Die Ermittlung der optimalen Speichergröße in Relation zur Kollektorfläche kann grob anhand des folgenden Diagramms erfolgen. Das für die Dimensionierung maßgebliche spezifische Solarspeichervolumen liegt in dem Bereich, ab dem der Systemnutzungsgrad durch Vergrößerung des Speichers nicht mehr nennenswert ansteigt. Bei stark abweichenden Randbedingungen sollten die Kurven des Diagramms neu berechnet werden.

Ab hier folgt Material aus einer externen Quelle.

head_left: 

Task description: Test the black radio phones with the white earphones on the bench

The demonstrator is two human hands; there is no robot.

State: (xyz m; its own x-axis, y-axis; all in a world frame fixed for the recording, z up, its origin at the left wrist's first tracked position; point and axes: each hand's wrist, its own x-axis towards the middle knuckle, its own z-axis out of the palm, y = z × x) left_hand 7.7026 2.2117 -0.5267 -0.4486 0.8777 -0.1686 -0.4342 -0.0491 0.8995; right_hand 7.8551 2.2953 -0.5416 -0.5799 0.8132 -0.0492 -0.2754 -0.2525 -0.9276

Systemnutzungsgrade für zwei Auslastungsfälle in Abhängigkeit des spezifischen Pufferspeichervolumens
Randbedingungen:

  • Zapfprofil: Mehrfamilienhaus (ähnlicher Warmwasserverbrauch an allen Tagen)
  • zul. Speichertemperatur: 95 °C
  • Köln; Strahlungsenergie horizontal: 1.000 kWh/(m²·a)

Bei Gebäuden mit einem ähnlichem Verbrauch während aller Wochentage (Wohngebäude, Seniorenheime etc.) ergeben sich mit den o. g. Randbedingungen folgende spezifische Pufferspeichervolumina (±10 %):

  • Auslastung 70 lWW/(d·m²KF): 50 lSp pro m² Kollektorfläche
  • Auslastung 40 lWW/(d·m²KF): 55 lSp pro m² Kollektorfläche

Oberhalb dieser spez. Speichervolumina steigt der Systemnutzungsgrad nur noch gering an.